--- Work instruction ---
Where a line below holds the string "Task", that line goes into the answer.

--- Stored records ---
*** Begin section ***
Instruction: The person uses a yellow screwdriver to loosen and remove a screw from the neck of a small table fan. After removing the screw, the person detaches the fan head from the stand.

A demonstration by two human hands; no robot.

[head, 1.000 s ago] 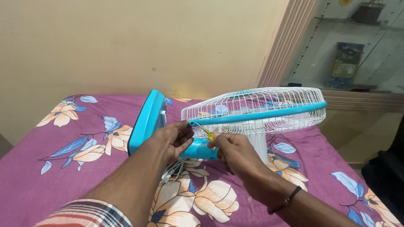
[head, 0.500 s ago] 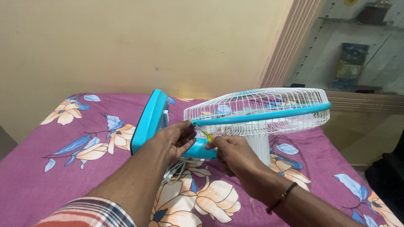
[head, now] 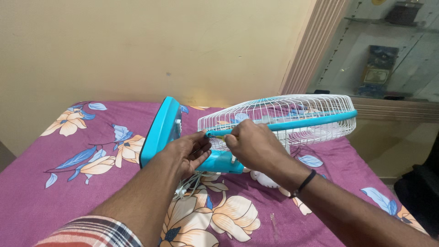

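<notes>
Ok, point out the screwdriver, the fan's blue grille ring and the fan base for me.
screwdriver [head: 222, 136], head view, yellow handle showing beside the right hand's fingers.
blue grille ring [head: 315, 120], head view, front stretch of the band.
fan base [head: 161, 130], head view, its blue outer face.

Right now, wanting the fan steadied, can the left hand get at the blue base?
Probably yes: the left hand sits by the cage rim, the base is just beside it, nothing between.

The right hand [head: 249, 144] covers nearly all of the yellow screwdriver [head: 219, 136]; only a sliver shows at the fan guard's [head: 283, 116] blue rim. The fan's blades blur behind the wires. The left hand [head: 185, 153] hides part of the white cord [head: 190, 185].
</notes>
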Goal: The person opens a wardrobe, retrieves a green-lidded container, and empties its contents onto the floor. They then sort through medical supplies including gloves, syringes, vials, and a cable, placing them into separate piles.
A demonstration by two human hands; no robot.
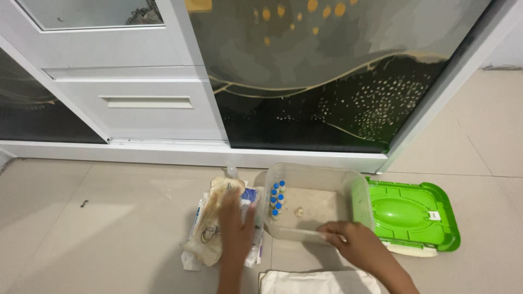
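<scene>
Indoors, pale tiled floor (81, 239) meets a white-framed sliding door (305, 81).

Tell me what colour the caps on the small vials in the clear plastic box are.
Blue caps, seen in the head view.

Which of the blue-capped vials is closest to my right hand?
The bottom vial of the row inside the clear plastic box; the others stand farther from the right hand.

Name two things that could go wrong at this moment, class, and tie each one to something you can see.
1. The right hand grips the near rim of the clear plastic tub; a jerk could topple the blue-capped vials standing along its left wall.
2. The left hand presses on a loose pile of packets on the floor; the pile might slide or scatter.
</scene>
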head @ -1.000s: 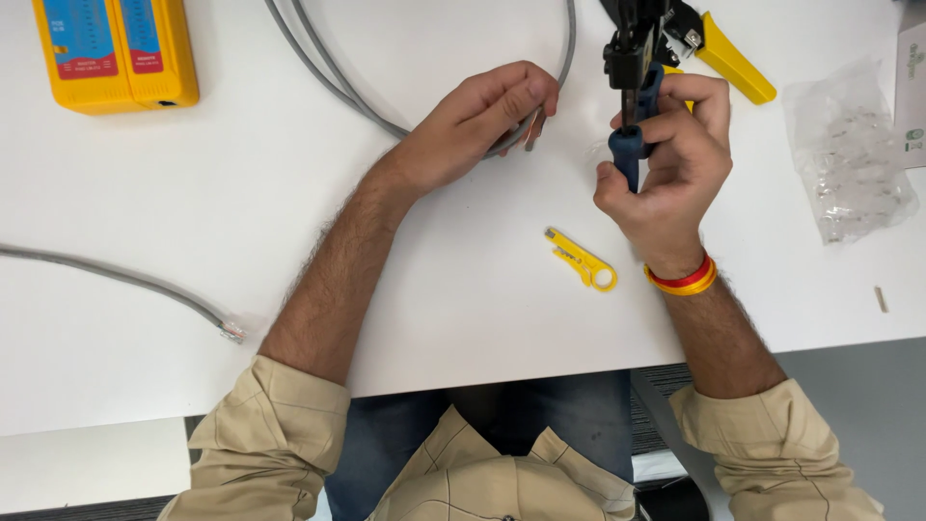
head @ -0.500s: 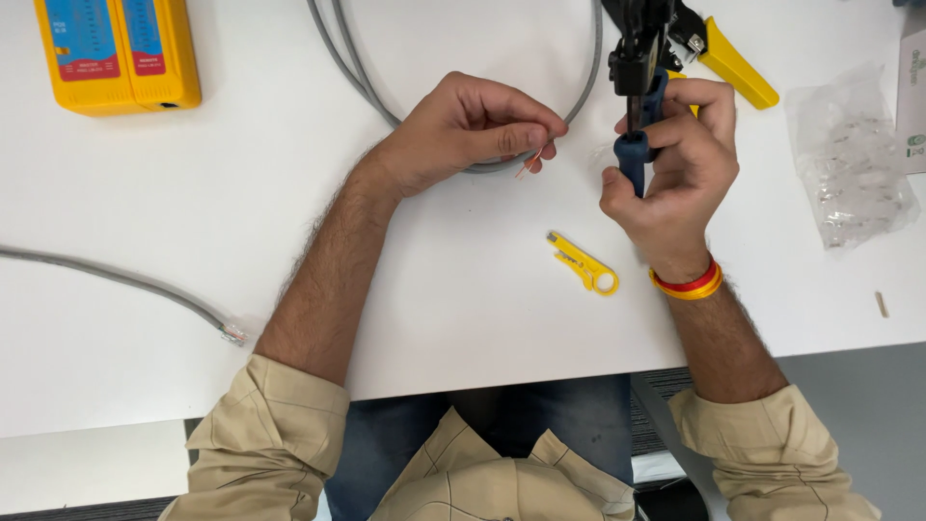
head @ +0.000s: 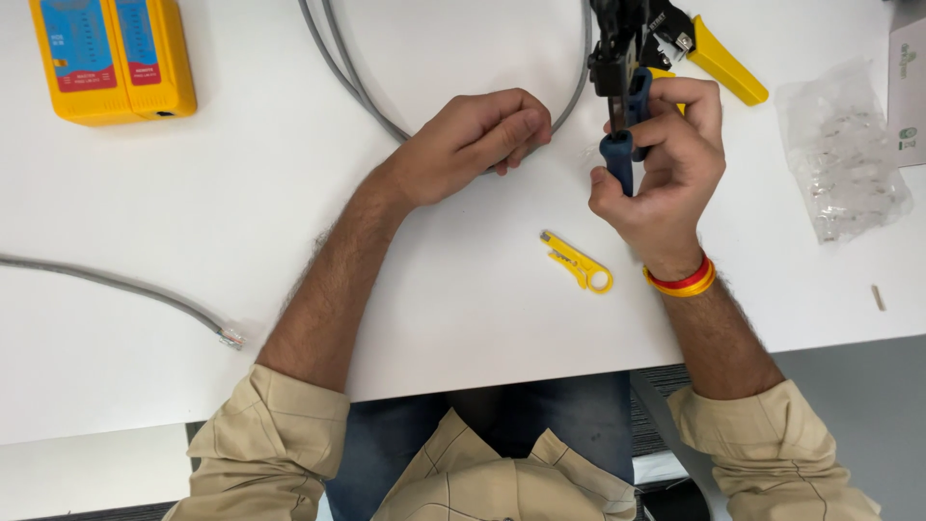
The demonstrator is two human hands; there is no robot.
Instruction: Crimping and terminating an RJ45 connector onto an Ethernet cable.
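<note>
**Cable end drawn toward the crimper**

Since the earlier view, the left hand (head: 473,145) has slid down the bench (head: 289,241) toward the person, pulling the grey cable (head: 352,72) with it, while the right hand (head: 661,164) has kept its place. Left grip: fingers curled and pressed together, pinching the cable, whose loop runs up and away from the knuckles and curves round toward the tool. Right grip: wrapped tight around the blue handles of the crimping tool (head: 622,87), held upright, black head above the fist. Whether the handles are squeezed fully home cannot be told.

To do this well, judging from the pose, the cable end should be kept straight and short past the fingertips, and the tool held steady, handles eased enough to admit the plug squarely.

Just below the right grip lies a small yellow stripper (head: 577,262); to its right, a clear bag of connectors (head: 844,154). Far left of the left grip sits a yellow cable tester (head: 111,58).
</note>
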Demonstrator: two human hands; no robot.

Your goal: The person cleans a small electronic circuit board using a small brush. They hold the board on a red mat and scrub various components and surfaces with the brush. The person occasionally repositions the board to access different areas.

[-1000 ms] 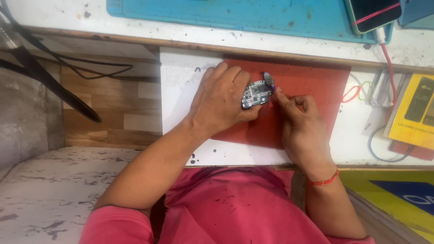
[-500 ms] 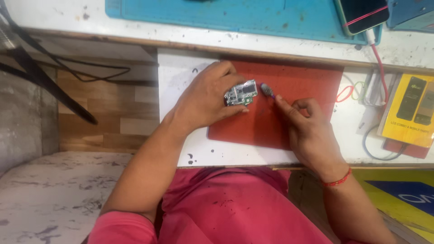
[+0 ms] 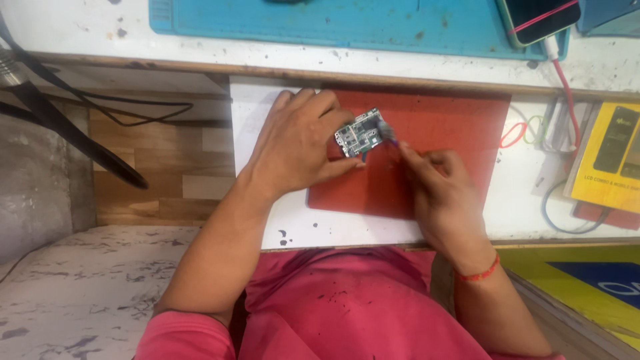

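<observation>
My left hand [image 3: 300,147] grips a small green circuit board [image 3: 359,133] by its left edge and holds it tilted above a red mat [image 3: 453,127]. My right hand [image 3: 437,190] pinches a thin tool with a purple-grey tip [image 3: 387,132]. The tip rests against the board's right edge. Both hands hover over the mat's left half.
The red mat lies on a white pull-out shelf [image 3: 257,107]. A blue work mat [image 3: 347,20] and a charging phone [image 3: 540,17] with a red cable [image 3: 567,83] sit on the bench behind. A yellow box [image 3: 610,157] and loose wires [image 3: 523,133] lie at right.
My left hand has turned the board and shifted it slightly. My right hand has brought the tool tip in closer against the board's right edge.
</observation>
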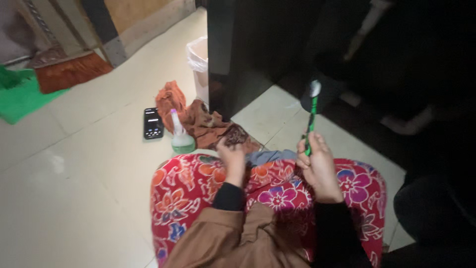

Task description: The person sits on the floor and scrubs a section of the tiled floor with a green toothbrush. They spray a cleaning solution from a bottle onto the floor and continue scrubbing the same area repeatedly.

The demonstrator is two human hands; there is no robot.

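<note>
We judge the step a pause mid-cleaning; our right hand [317, 166] grips a green-handled brush [312, 116] upright, its pale head raised toward the dark cabinet [248, 54]; our left hand [233, 159] seems closed on the brown cloth [208, 124]; next calls for steadying the bristles.

head view: single camera worn on the person's head | faces steeply down and forward over the floral-skirted lap [198, 193] to the tiled floor [74, 178] | close range, both hands within arm's reach at frame centre | dark cabinet [243, 54] fills the upper right | no second view to overlap
</note>
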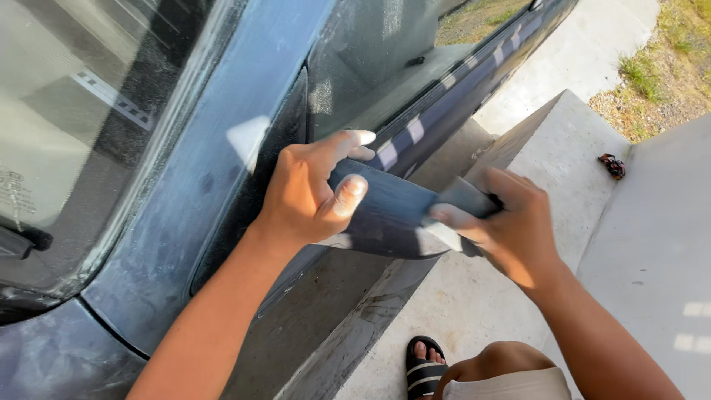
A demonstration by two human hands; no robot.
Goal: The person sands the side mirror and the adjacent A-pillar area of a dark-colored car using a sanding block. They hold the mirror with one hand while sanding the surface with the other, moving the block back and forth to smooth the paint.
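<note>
Dark blue-grey, dusty, with a matte plastic look: side mirror housing [385,215] of the car, sitting at frame centre, jutting out from the dusty dark-blue car door [185,200] toward the right of the frame. Long axis roughly horizontal, tilted slightly down to the right; free end pointing right, toward the pale concrete curb [548,141].

Left hand [307,196] clamped over the inner end of the housing, where it meets the door: fingers curled across the top, index finger stretched toward the side window glass [370,59], thumb pressed flat on the near face. Forearm rising from the lower left of the frame, wrist about straight.

Right hand [511,222] gripping the outer end, fingers wrapped over the top edge, thumb underneath along the lower rim, knuckles facing the camera. Forearm entering from the lower right corner, wrist bent slightly inward.

No containers visible.

Windshield [67,126] filling the upper left, with a wiper arm end [22,241] at the left edge. Bottom centre: bare knee [503,363] and a foot in a black striped sandal [424,367] on the concrete. Small reddish object [612,166] lying on the concrete at right; kind cannot be told. Dry grass [666,59] in the upper right corner.
</note>
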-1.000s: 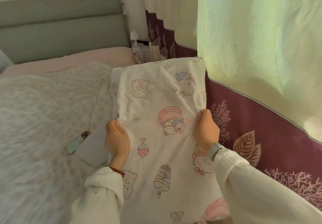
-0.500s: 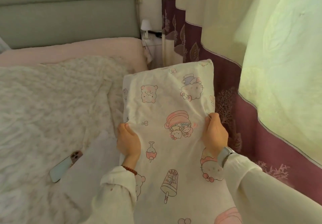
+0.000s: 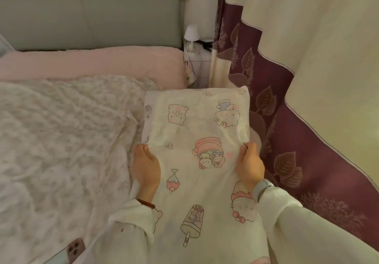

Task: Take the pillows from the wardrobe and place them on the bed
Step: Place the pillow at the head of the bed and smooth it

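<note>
At the far left, the bed (image 3: 61,140) lay under a rumpled pale quilt (image 3: 51,150), with a bare pink strip of bedding (image 3: 92,62) running below the grey headboard (image 3: 88,17); that strip read as the likely resting place for a pillow, though nothing yet lay on it. A phone (image 3: 75,250) rested face down on the quilt near the lower edge of the view, well apart from the head of the bed and out of the carrying path. The left hand (image 3: 146,167) gripped the left long edge of the pillow (image 3: 196,136), thumb on top and fingers curled under, the fabric bunching at the hold. The pillow, in a cartoon-printed case, was held lengthwise and off the bedding, its far end pointing toward the pink strip and the corner by the nightstand (image 3: 194,58). The right hand (image 3: 249,165) matched the grip on the opposite edge, thumb over and fingers tucked beneath; the paired side holds appeared intended to keep the soft body level and steerable during placement. A small lamp (image 3: 191,33) stood on the nightstand, near the pillow's far end and liable to be brushed if the pillow swung right. The curtain (image 3: 297,99) hung close on the right, leaving a narrow passage.
</note>
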Tool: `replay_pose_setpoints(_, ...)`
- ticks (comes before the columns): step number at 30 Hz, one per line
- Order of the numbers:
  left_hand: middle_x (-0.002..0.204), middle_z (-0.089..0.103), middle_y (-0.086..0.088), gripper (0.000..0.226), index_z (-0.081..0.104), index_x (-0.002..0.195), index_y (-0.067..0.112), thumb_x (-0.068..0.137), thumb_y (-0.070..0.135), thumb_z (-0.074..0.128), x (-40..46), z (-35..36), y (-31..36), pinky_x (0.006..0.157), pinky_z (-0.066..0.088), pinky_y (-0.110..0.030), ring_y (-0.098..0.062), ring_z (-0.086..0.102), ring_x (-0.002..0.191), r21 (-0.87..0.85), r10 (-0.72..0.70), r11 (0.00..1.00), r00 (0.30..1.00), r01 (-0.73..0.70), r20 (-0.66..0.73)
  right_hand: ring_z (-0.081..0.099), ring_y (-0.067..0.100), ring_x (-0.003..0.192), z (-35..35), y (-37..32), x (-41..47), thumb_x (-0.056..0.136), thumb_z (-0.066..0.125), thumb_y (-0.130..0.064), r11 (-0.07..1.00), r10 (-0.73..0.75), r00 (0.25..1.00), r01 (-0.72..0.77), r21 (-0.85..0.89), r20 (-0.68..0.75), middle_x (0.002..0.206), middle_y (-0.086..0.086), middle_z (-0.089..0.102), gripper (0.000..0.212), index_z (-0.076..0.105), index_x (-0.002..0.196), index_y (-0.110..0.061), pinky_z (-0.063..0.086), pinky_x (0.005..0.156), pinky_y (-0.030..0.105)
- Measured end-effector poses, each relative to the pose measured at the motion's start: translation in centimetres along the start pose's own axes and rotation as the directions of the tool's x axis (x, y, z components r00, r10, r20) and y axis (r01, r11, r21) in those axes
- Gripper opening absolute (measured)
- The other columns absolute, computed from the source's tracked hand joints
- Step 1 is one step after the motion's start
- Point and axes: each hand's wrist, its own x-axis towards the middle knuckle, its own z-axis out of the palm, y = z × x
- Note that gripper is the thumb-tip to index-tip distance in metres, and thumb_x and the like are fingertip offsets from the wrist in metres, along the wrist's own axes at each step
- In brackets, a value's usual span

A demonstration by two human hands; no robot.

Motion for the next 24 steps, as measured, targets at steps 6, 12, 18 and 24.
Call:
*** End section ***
--- Response to this exercise ---
Task description: The person sits on the floor and scrubs a section of the tiled floor with a green toothbrush. They spray a cleaning solution from a bottle onto the floor and continue scrubbing the same area repeatedly.
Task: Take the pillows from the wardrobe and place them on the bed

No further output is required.